>>>>>

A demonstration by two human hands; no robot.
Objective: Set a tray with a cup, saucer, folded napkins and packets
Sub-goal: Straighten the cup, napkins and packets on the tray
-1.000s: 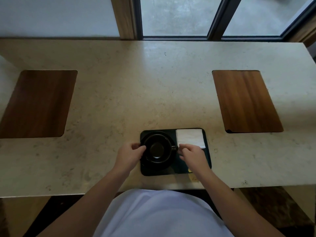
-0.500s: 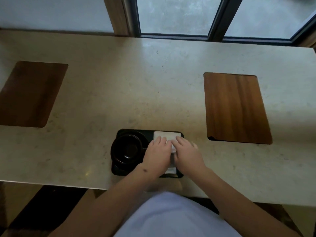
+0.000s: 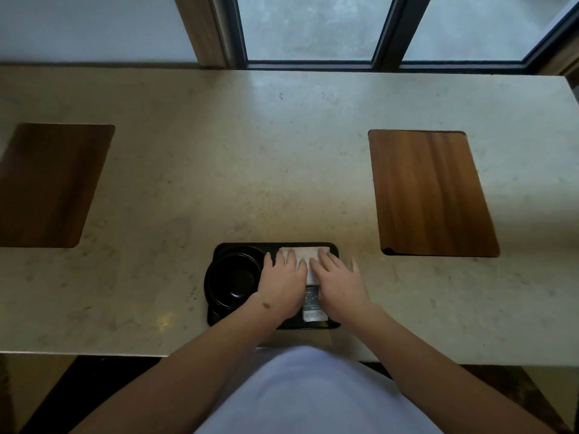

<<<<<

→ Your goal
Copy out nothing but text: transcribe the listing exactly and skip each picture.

→ Written answer
A demonstration by two human hands; no robot.
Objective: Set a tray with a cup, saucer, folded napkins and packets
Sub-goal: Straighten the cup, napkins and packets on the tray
-1.000s: 
-0.500s: 
+0.000s: 

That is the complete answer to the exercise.